= EXERCISE AIM =
Using the data below, return all lines in which "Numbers" appears.

(Records from a data collection)
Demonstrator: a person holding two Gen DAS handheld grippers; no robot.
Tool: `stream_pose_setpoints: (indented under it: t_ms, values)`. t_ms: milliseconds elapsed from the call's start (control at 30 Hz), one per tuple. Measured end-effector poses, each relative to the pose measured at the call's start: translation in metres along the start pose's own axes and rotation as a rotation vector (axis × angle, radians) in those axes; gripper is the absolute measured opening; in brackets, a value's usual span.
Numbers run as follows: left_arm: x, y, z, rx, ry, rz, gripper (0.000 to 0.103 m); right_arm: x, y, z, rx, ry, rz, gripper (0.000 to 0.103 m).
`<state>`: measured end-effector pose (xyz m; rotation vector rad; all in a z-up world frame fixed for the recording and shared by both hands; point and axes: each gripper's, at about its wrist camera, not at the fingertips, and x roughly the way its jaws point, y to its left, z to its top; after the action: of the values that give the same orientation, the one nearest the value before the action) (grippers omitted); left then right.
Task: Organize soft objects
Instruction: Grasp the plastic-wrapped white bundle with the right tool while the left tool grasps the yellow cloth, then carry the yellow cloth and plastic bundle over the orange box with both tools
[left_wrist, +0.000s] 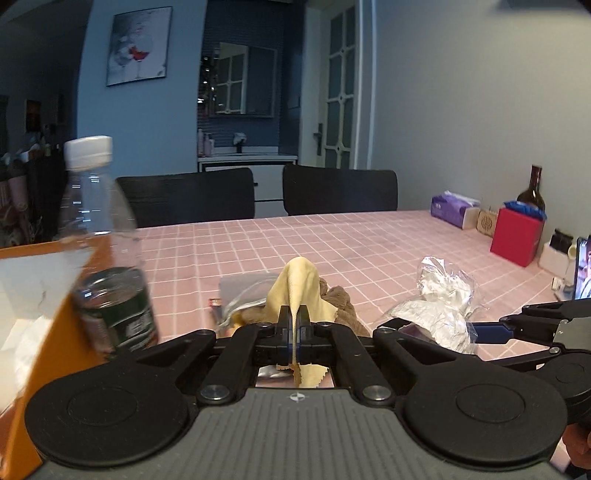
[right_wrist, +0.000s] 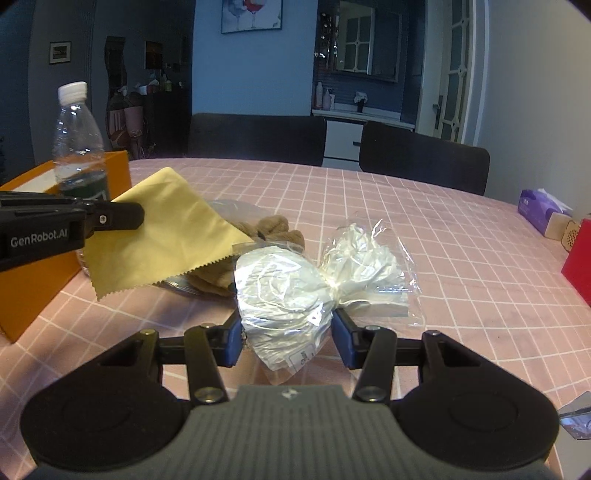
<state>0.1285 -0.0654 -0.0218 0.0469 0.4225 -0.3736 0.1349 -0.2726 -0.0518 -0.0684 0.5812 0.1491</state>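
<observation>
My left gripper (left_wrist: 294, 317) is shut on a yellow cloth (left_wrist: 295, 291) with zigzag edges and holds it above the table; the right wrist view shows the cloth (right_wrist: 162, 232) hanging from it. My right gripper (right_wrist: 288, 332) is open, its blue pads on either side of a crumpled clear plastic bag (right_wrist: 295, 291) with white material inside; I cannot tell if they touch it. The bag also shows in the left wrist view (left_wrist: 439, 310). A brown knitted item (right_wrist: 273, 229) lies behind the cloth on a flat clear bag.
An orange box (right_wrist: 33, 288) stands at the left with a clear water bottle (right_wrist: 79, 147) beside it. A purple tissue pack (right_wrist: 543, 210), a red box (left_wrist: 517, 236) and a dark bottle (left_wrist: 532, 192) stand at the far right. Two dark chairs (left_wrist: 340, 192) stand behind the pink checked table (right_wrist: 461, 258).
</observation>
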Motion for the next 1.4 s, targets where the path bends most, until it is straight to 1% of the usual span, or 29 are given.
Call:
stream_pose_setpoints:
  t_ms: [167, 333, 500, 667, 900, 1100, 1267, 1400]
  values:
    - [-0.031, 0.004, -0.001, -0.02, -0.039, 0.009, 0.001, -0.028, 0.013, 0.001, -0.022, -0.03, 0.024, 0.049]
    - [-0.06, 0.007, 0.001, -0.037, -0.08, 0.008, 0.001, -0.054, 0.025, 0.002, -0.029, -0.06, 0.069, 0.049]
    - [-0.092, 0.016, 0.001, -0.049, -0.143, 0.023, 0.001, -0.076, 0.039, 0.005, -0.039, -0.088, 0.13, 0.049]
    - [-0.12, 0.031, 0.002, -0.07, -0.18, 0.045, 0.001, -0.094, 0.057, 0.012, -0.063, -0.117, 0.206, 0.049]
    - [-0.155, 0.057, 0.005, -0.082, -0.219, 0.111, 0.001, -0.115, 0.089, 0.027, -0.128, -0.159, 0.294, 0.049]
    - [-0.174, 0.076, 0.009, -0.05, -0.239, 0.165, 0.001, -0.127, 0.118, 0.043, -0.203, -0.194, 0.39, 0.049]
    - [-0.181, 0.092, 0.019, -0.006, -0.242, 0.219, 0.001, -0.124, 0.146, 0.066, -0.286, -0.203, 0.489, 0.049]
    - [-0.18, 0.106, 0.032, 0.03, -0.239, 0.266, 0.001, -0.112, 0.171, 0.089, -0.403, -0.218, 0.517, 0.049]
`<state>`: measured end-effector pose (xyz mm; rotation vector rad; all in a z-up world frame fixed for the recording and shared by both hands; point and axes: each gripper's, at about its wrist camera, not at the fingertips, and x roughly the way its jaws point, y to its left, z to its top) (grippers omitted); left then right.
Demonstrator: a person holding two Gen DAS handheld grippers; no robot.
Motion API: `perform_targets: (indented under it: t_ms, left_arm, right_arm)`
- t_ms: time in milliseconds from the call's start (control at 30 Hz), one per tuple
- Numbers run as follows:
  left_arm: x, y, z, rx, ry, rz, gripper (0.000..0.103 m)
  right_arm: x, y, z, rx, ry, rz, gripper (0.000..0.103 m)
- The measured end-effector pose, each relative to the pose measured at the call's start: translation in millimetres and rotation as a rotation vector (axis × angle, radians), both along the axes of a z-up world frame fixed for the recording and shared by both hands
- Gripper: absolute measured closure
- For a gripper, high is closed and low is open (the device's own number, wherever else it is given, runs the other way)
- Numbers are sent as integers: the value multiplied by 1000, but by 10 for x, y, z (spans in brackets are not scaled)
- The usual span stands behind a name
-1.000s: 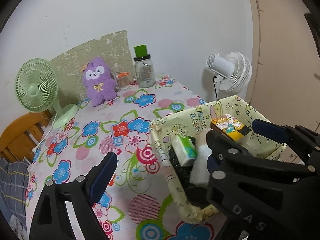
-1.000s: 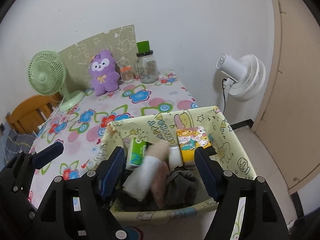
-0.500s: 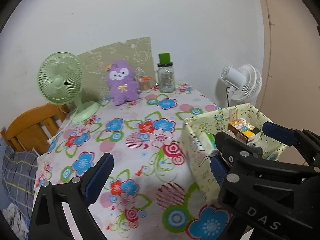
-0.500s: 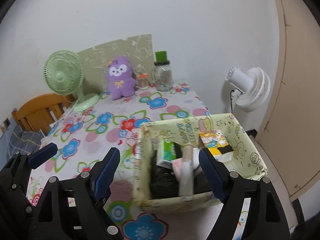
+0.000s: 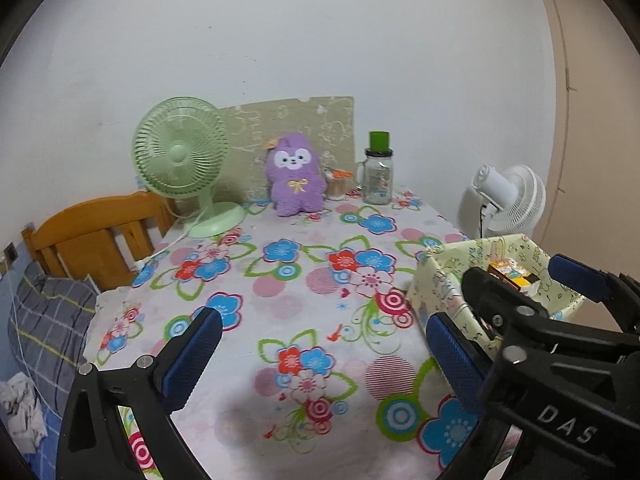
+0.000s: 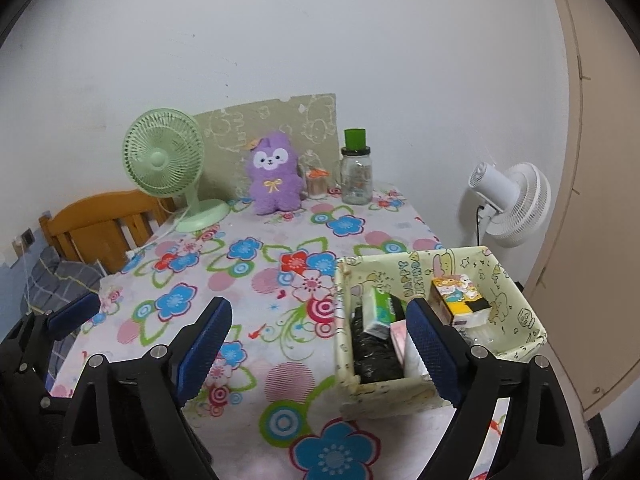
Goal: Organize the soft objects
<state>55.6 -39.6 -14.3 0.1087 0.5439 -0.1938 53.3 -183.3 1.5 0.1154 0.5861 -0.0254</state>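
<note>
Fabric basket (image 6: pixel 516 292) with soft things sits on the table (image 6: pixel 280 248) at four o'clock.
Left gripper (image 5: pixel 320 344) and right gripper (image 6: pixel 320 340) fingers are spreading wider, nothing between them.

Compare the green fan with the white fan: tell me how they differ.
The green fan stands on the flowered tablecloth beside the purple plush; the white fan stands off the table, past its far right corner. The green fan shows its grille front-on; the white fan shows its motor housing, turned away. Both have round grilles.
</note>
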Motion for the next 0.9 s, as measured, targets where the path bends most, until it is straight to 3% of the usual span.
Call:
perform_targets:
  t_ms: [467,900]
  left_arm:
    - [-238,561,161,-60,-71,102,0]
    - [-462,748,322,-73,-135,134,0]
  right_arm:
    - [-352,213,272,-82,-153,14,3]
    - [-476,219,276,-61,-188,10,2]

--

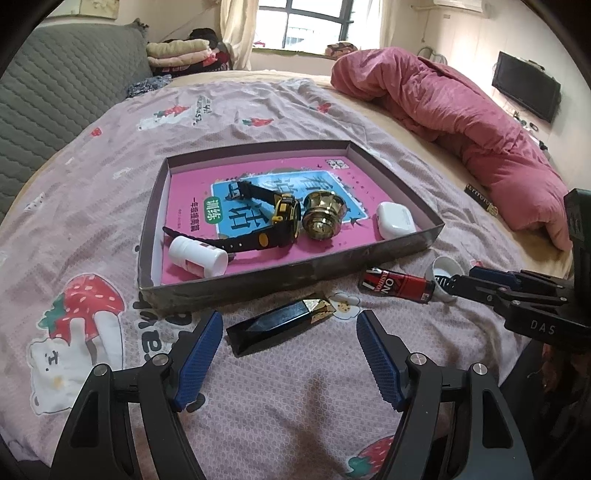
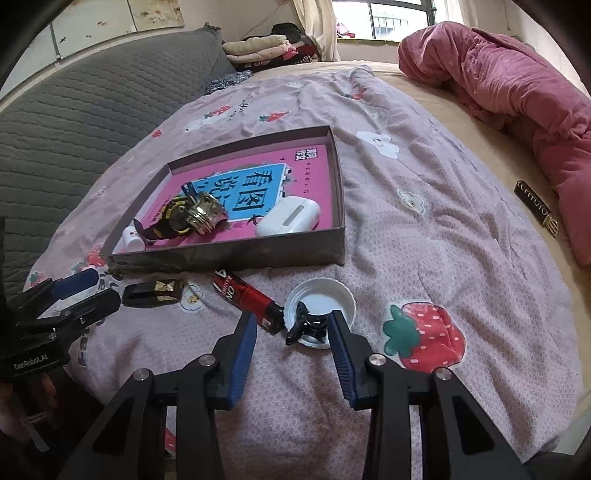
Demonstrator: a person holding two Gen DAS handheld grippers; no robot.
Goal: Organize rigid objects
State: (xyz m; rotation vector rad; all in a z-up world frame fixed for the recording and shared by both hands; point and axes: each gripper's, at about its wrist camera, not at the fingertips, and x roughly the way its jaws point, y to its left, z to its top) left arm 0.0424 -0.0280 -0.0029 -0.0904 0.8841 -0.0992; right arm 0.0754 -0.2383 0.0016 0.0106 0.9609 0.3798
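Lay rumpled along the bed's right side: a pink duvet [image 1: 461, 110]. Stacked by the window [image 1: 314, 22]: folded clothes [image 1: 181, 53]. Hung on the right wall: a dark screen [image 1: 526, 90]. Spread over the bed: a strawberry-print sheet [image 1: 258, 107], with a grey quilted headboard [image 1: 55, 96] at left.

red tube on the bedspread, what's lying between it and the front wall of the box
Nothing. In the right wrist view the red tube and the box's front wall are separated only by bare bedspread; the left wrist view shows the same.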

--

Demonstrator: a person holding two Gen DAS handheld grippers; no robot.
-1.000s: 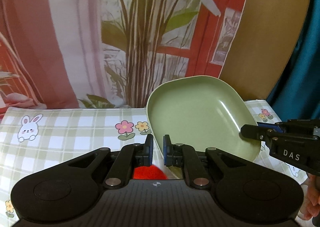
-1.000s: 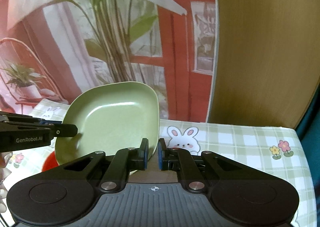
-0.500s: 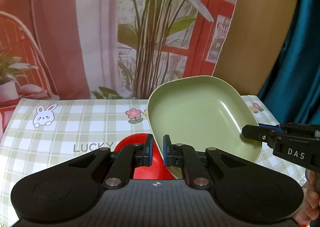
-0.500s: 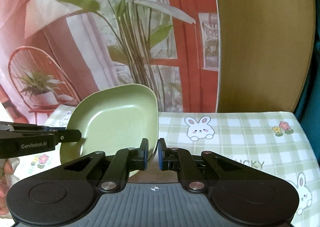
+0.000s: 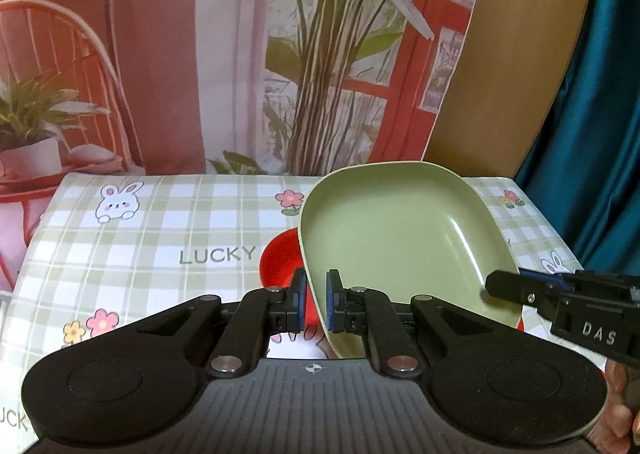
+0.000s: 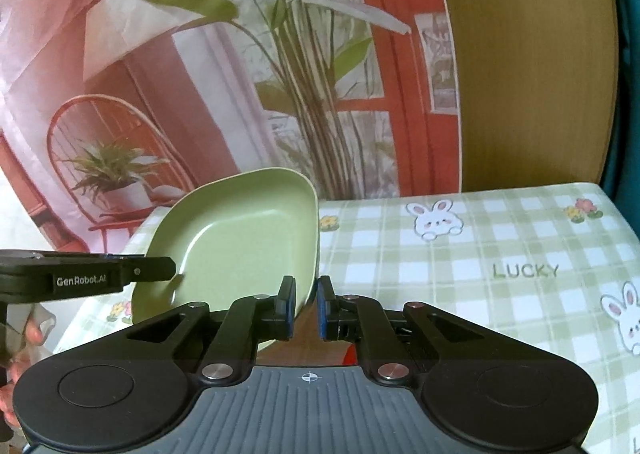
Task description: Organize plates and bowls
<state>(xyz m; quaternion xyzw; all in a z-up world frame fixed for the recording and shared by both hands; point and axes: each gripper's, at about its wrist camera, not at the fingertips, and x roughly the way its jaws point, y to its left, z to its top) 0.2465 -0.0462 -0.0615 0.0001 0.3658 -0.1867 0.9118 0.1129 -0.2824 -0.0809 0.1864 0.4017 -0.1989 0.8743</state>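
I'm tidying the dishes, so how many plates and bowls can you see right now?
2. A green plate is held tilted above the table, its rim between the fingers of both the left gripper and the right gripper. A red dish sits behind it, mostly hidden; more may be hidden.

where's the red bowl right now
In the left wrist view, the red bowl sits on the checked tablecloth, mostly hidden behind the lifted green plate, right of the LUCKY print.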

= RESULT OF THIS TASK =
Numbers run as follows: left_arm: x, y, z, rx, ry, rz, gripper (0.000 to 0.103 m); right_arm: x, y, z, rx, ry, rz, gripper (0.000 to 0.103 m).
- Numbers run as follows:
- Numbers are sent as integers: the value multiplied by 1000, but by 10 for x, y, z (spans in brackets are not scaled)

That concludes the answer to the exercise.